En cas de contre-indications aux fortes doses de corticostéroïdes (p. ex., diabète, ostéoporose), un inhibiteur de la calcineurine peut être administré avec une faible dose de corticostéroïdes (p. ex., prednisone 0,15 mg/kg par voie orale 1 fois/jour).
Une alternative sont les échanges plasmatiques associées à une immunosuppression.
Pronostic des gloméruloscléroses segmentaires et focales
Le pronostic est défavorable. Une rémission spontanée est observée chez < 10% des patients. L'insuffisance rénale survient chez > 50% des patients dans les 10 ans; chez 20%, la maladie rénale terminale survient dans les 2 ans malgré le traitement et est plus susceptible de se produire en cas de fibrose tubulo-interstitielle importante. Le trouble est plus rapidement progressif chez l'adulte que chez l'enfant.
La présence systématique d'une sclérose segmentaire au niveau du pôle glomérulaire d'où le tubule est originaire (tip-lésion) peut laisser présager une réaction plus favorable à la corticothérapie.
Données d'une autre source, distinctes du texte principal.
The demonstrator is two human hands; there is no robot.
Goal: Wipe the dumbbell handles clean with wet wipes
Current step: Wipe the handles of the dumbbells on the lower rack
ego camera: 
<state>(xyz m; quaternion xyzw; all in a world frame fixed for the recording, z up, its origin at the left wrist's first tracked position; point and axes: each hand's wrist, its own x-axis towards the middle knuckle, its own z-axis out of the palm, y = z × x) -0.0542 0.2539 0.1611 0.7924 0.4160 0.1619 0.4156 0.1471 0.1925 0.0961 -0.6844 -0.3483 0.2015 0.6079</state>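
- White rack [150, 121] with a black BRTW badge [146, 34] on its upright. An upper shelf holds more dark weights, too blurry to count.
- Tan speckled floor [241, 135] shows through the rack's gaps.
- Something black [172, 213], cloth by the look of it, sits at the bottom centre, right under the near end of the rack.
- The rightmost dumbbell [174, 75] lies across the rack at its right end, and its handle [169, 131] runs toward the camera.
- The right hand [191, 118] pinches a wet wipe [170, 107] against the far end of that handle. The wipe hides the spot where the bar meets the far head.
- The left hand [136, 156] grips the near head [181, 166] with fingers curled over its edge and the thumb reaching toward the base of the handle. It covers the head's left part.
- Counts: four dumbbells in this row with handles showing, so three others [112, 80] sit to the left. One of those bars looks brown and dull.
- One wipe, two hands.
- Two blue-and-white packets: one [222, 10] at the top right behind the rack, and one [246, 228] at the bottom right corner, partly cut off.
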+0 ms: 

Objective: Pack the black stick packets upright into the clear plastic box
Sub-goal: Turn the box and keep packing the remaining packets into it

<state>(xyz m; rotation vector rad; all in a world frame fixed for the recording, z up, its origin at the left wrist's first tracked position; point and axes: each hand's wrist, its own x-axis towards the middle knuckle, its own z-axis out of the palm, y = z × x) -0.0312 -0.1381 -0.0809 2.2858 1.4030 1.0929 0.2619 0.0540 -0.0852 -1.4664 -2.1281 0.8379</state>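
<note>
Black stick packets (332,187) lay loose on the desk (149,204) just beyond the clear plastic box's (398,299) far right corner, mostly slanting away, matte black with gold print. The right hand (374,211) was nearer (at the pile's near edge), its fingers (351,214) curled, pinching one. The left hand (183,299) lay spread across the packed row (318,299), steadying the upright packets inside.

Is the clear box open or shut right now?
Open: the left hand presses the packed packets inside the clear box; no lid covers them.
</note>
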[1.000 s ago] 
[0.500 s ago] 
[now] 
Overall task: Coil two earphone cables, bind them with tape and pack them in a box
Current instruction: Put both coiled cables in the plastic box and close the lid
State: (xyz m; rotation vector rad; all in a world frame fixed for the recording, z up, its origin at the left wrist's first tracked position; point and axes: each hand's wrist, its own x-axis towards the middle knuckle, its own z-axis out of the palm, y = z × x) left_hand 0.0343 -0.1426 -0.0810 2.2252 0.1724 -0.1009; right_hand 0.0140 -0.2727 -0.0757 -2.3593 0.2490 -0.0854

Une autre variante, dans laquelle les parois capillaires sont plissées ou collabées (glomérulonéphrite segmentaire et focale), ce qui est typiquement observé lors de la consommation de drogues IV ou d'une infection par le VIH, évoque une atteinte plus sévère et une évolution rapide vers l'insuffisance rénale. La grossesse peut aggraver la glomérulonéphrite segmentaire et focale.
La glomérulonéphrite segmentaire et focale peut récidiver après une greffe rénale; quelquefois, la protéinurie réapparaît dans les heures qui suivent la transplantation. Parmi les patients qui ont subi une greffe de rein pour une insuffisance rénale terminale causée par la glomérulonéphrite segmentaire et focale, environ 8 à 30% perdent leur greffon par glomérulonéphrite segmentaire et focale récidivante; le risque est plus élevé chez le jeune enfant, les patients qui ne sont pas noirs, chez le patient qui développe une insuffisance rénale < 3 ans après le début de la maladie, en cas de prolifération mésangiale et chez les patients qui ont eu plusieurs transplantations pulmonaires lorsque le diagnostic avant la première transplantation était celui d'une glomérulonéphrite segmentaire et focale primitive. Les formes familiales de glomérulonéphrite segmentaire et focale réapparaissent rarement après la transplantation.
Image fournie par Agnes Fogo, MD, and the American Journal of Kidney Diseases' Atlas of Renal Pathology (voir www.ajkd.org).
Chez les sujets qui consomment de l'héroïne et développent un syndrome néphrotique dû à une glomérulonéphrite segmentaire et focale, une rémission complète peut être observée si l'arrêt de la prise d'héroïne est précoce au cours de la maladie.
Points clés
Suspecter une glomérulonéphrite segmentaire et focale en cas de syndrome néphrotique, de protéinurie ou de dysfonction rénale sans cause évidente, en particulier chez des patients qui ont des troubles ou prennent des médicaments ou des drogues, associés à la glomérulonéphrite segmentaire et focale.
Lorsque c'est possible, confirmer la glomérulonéphrite segmentaire et focale par biopsie rénale avec immunoblot et microscopie électronique.
Envisager un traitement par des corticostéroïdes et éventuellement des inhibiteurs de la calcineurine (p. ex., cyclosporine et tacrolimus) ou du mycophénolate mofétil si la glomérulonéphrite segmentaire et focale est idiopathique et si la protéinurie atteint la plage néphrotique ou si la fonction rénale se détériore.